→ **EXERCISE**
Give the records again word for word. Leave every picture out.

→ **INPUT MATERIAL**

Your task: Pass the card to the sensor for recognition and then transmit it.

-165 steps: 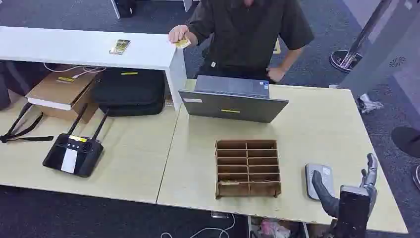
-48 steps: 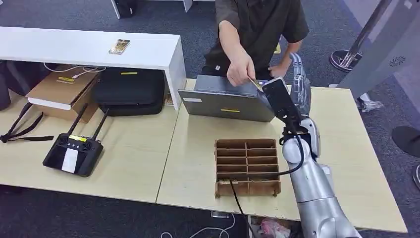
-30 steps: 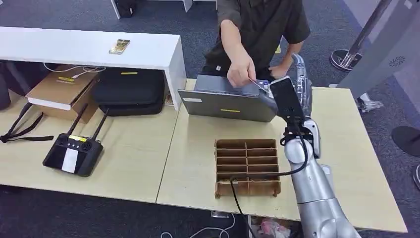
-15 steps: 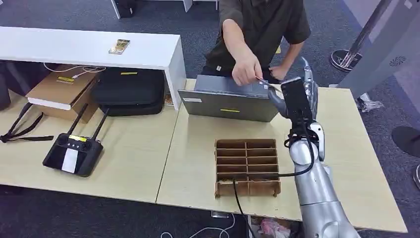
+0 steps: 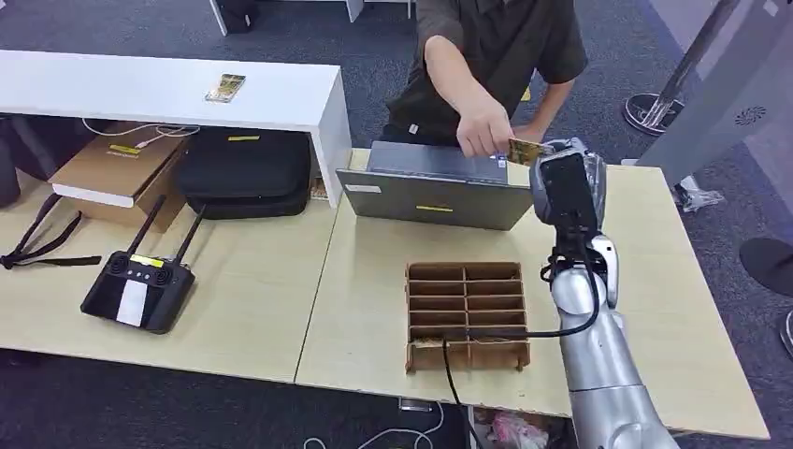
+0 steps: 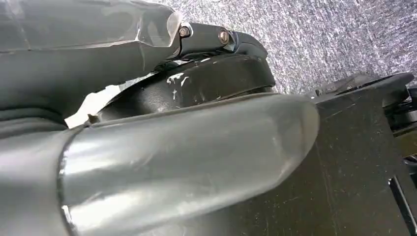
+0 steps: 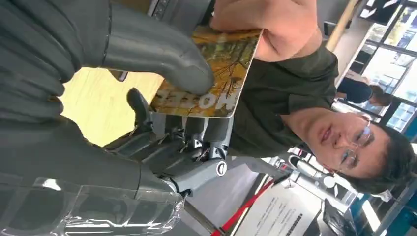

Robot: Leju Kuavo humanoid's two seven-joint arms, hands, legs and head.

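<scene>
A person's hand (image 5: 484,131) holds out a yellow picture card (image 5: 528,150) over the back of the table. My right hand (image 5: 566,182) is raised up to it. In the right wrist view my thumb (image 7: 157,49) presses on the card (image 7: 216,73) with my dark fingers (image 7: 172,132) curled beneath it, while the person's hand (image 7: 275,24) still grips the far edge. My left hand (image 6: 187,147) hangs by my body with its thumb apart from the fingers and nothing in it. The card reader is hidden behind my right forearm.
A half-open grey laptop (image 5: 435,192) stands just under the card. A brown slotted wooden organiser (image 5: 468,313) sits near the table's front edge beside my arm. Further left are a black remote controller (image 5: 138,290), a black bag (image 5: 243,173), a cardboard box (image 5: 117,168) and a white shelf (image 5: 168,89).
My right hand has risen from the table's front edge to the person's hand. Over the last second it shifted right, and its fingers closed on the offered card.
</scene>
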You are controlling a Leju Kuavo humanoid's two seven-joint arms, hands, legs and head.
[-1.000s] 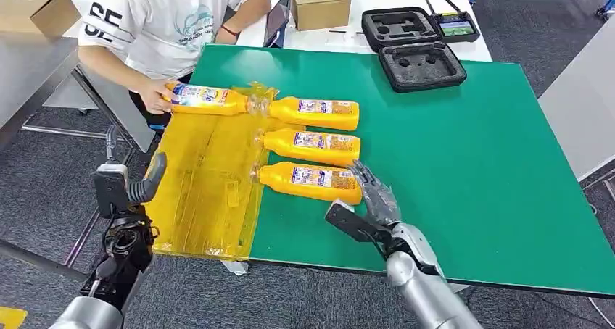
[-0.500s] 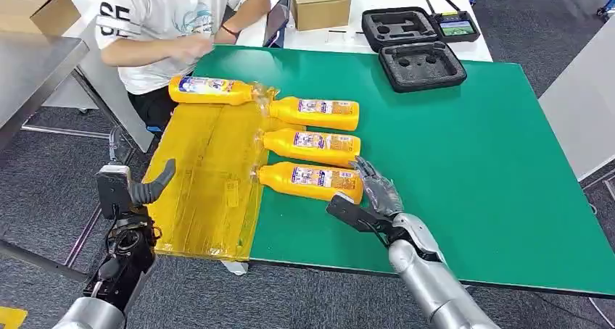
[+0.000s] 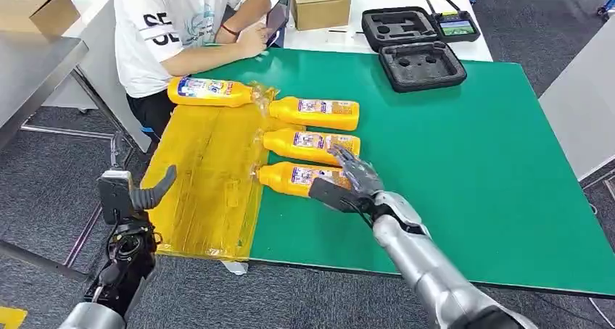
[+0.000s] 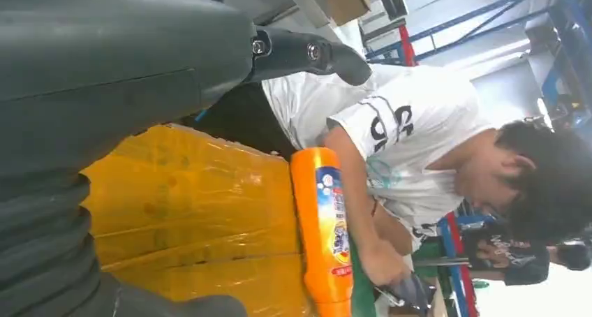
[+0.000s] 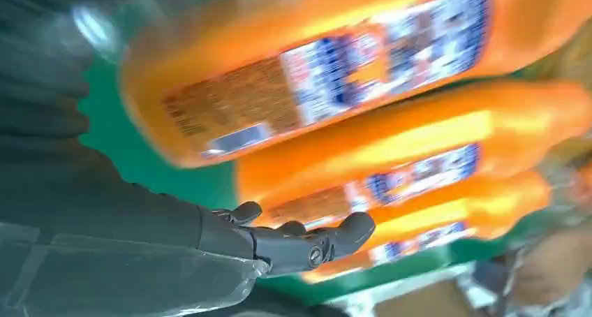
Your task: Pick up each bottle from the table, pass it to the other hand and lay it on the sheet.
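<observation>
Three orange bottles lie side by side on the green table point(image 3: 471, 155), just right of the yellow sheet point(image 3: 203, 177). My right hand point(image 3: 347, 180) is over the base end of the nearest bottle point(image 3: 286, 177), fingers spread, thumb on its near side, not closed on it. The right wrist view has that bottle point(image 5: 307, 72) blurred and close to the hand's fingers point(image 5: 307, 244). The middle bottle point(image 3: 312, 146) and the far one point(image 3: 314, 113) lie beyond. Another bottle point(image 3: 210, 91) lies on the sheet's far end, also in the left wrist view point(image 4: 324, 226). My left hand point(image 3: 134, 195) hangs open off the table's left edge.
A person in a white shirt point(image 3: 188, 25) sits at the table's far left corner, hands drawn back near a phone. Black foam cases point(image 3: 423, 64) and a cardboard box point(image 3: 319, 1) stand at the back. A grey table point(image 3: 29, 61) is on the left.
My right hand has moved left and forward onto the base end of the nearest bottle. The person has let go of the bottle on the sheet and pulled the arm back.
</observation>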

→ **OUTPUT**
Your task: Pass the card to the sensor for recognition and then transmit it.

-165 steps: 
-48 steps: 
-30 steps: 
-15 steps: 
+0 steps: 
+0 steps: 
+0 steps: 

Robot: Leju Kuavo humanoid's two seven-joint arms, hands, legs and head.

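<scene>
A person's hand (image 5: 484,131) holds out a yellow picture card (image 5: 528,150) over the back of the table. My right hand (image 5: 566,182) is raised up to it. In the right wrist view my thumb (image 7: 157,49) presses on the card (image 7: 216,73) with my dark fingers (image 7: 172,132) curled beneath it, while the person's hand (image 7: 275,24) still grips the far edge. My left hand (image 6: 187,147) hangs by my body with its thumb apart from the fingers and nothing in it. The card reader is hidden behind my right forearm.
A half-open grey laptop (image 5: 435,192) stands just under the card. A brown slotted wooden organiser (image 5: 468,313) sits near the table's front edge beside my arm. Further left are a black remote controller (image 5: 138,290), a black bag (image 5: 243,173), a cardboard box (image 5: 117,168) and a white shelf (image 5: 168,89).
My right hand has risen from the table's front edge to the person's hand. Over the last second it shifted right, and its fingers closed on the offered card.
</scene>
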You are controlling a Leju Kuavo humanoid's two seven-joint arms, hands, legs and head.
[-1.000s] 
[-0.500s] 
[+0.000s] 
[+0.000s] 
[+0.000s] 
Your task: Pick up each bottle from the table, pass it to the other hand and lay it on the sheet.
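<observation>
Three orange bottles lie side by side on the green table point(image 3: 471, 155), just right of the yellow sheet point(image 3: 203, 177). My right hand point(image 3: 347, 180) is over the base end of the nearest bottle point(image 3: 286, 177), fingers spread, thumb on its near side, not closed on it. The right wrist view has that bottle point(image 5: 307, 72) blurred and close to the hand's fingers point(image 5: 307, 244). The middle bottle point(image 3: 312, 146) and the far one point(image 3: 314, 113) lie beyond. Another bottle point(image 3: 210, 91) lies on the sheet's far end, also in the left wrist view point(image 4: 324, 226). My left hand point(image 3: 134, 195) hangs open off the table's left edge.
A person in a white shirt point(image 3: 188, 25) sits at the table's far left corner, hands drawn back near a phone. Black foam cases point(image 3: 423, 64) and a cardboard box point(image 3: 319, 1) stand at the back. A grey table point(image 3: 29, 61) is on the left.
My right hand has moved left and forward onto the base end of the nearest bottle. The person has let go of the bottle on the sheet and pulled the arm back.
</observation>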

That is the complete answer.